=== WHAT TO PRODUCE ===
In the records below, find the line that holds "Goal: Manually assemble". Restate it and every later line exactly, stopping at the end and skipping pictures.

-- INPUT DATA follows --

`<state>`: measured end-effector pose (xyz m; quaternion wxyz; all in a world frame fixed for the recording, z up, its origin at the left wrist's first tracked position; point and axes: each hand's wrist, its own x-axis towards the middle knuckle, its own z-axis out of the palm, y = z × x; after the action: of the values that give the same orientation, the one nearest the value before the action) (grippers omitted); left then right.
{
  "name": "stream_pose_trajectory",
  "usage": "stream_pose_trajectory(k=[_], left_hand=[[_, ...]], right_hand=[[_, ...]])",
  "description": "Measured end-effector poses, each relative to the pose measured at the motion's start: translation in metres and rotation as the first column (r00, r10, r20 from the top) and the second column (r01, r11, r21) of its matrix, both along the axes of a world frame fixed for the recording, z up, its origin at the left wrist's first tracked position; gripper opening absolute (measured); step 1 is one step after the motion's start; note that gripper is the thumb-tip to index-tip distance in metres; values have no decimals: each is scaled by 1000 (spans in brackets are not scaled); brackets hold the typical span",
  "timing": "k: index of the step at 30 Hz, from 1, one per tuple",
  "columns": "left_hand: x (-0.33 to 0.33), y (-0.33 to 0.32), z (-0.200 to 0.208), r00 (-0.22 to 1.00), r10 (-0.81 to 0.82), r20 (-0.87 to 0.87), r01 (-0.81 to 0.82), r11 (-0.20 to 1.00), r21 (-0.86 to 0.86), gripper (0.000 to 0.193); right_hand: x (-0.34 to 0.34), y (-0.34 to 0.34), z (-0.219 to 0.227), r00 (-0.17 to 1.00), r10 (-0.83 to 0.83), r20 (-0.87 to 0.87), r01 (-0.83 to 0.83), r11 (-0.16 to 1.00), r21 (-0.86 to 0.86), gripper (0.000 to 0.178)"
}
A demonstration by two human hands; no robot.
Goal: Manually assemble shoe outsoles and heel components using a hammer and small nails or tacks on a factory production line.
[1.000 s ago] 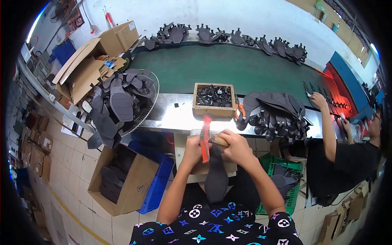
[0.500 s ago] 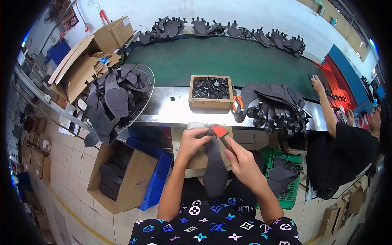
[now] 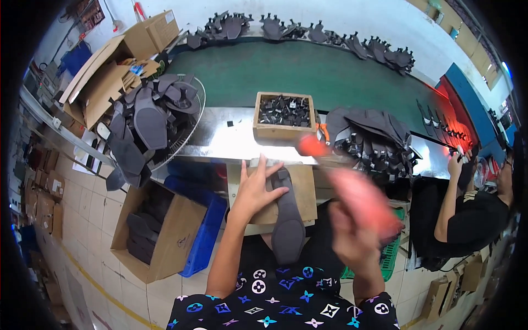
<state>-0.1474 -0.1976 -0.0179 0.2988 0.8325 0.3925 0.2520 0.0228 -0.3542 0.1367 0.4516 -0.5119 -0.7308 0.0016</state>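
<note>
A dark grey shoe sole [image 3: 289,228] lies lengthwise over the wooden board [image 3: 305,190] in front of me, its wide end toward my body. At its narrow far end sits a small dark piece [image 3: 282,173]. My left hand [image 3: 256,190] rests there with fingers spread, the thumb touching the sole's edge. To the right, my right hand [image 3: 355,236] is closed around a red-handled hammer [image 3: 366,198], raised clear of the sole. Motion smears the hammer and that hand; the hammer's red head [image 3: 313,147] points up and left.
On the metal ledge stand a wooden box [image 3: 286,132] of small black parts, orange-handled pliers [image 3: 323,132] and piled soles [image 3: 374,132]. A wire basket [image 3: 201,104] of soles, a cardboard box [image 3: 170,236], a blue crate [image 3: 212,220] and a green crate [image 3: 390,256] surround me. A co-worker [image 3: 473,214] works at right.
My right hand has swung the hammer away from the sole's far end, to the right. My left hand's fingers have gone from a pinch to spread. The co-worker's hand has moved off the green belt.
</note>
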Motion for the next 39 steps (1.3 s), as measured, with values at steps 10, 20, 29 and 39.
stream_pose_trajectory(k=[10,20,29,39], left_hand=[[-14,-16,-5,990,-141,32,132,970,203,41],[-37,-119,97,783,-181,596,568,598,-565,32],[-45,-129,110,696,-190,692,690,443,-572,30],[-39,-142,110,629,-206,749,777,141,-614,41]], right_hand=[[-2,1,-28,970,-121,-213,26,916,-400,36],[9,48,-104,900,40,434,109,943,-314,42],[26,12,-21,578,623,-528,-815,398,-422,34],[-5,-28,-43,232,148,-961,-911,379,-162,51]])
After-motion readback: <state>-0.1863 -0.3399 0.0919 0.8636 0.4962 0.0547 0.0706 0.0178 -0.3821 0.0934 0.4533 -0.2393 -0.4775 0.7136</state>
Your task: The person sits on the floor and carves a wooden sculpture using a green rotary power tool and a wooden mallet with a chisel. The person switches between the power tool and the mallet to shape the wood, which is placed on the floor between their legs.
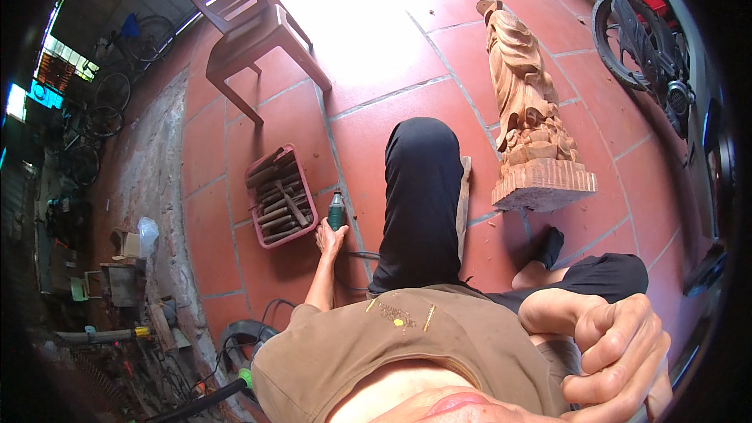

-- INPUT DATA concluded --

=== PROBLEM SOLUTION ===
Goal: Manually assemble shoe outsoles and heel components using a hammer and small nails or tacks on a factory production line.
[1.000 s ago] 
[0.500 s ago] 
[now] 
<state>-0.1474 -0.1976 -0.0179 0.2988 0.8325 0.3925 0.2520 0.0228 -0.3542 0.1367 0.4516 -0.5119 -0.7308 0.0016</state>
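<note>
A dark grey shoe sole [image 3: 289,228] lies lengthwise over the wooden board [image 3: 305,190] in front of me, its wide end toward my body. At its narrow far end sits a small dark piece [image 3: 282,173]. My left hand [image 3: 256,190] rests there with fingers spread, the thumb touching the sole's edge. To the right, my right hand [image 3: 355,236] is closed around a red-handled hammer [image 3: 366,198], raised clear of the sole. Motion smears the hammer and that hand; the hammer's red head [image 3: 313,147] points up and left.
On the metal ledge stand a wooden box [image 3: 286,132] of small black parts, orange-handled pliers [image 3: 323,132] and piled soles [image 3: 374,132]. A wire basket [image 3: 201,104] of soles, a cardboard box [image 3: 170,236], a blue crate [image 3: 212,220] and a green crate [image 3: 390,256] surround me. A co-worker [image 3: 473,214] works at right.
My right hand has swung the hammer away from the sole's far end, to the right. My left hand's fingers have gone from a pinch to spread. The co-worker's hand has moved off the green belt.
</note>
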Motion for the next 39 steps (1.3 s), as measured, with values at steps 10, 20, 29 and 39.
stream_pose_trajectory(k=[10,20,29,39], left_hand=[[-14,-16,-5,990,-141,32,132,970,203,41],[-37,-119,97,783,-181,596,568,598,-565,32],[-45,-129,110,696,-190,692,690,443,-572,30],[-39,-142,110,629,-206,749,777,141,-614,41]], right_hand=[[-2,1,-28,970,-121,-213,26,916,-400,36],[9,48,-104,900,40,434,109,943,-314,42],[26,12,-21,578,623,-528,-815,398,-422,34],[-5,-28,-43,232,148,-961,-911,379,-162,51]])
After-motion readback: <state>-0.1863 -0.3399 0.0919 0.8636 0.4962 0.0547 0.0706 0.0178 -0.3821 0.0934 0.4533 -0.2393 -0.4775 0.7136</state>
Your task: The person sits on the floor and carves a wooden sculpture using a green rotary power tool and a wooden mallet with a chisel. The person switches between the power tool and the mallet to shape the wood, which is placed on the floor between their legs.

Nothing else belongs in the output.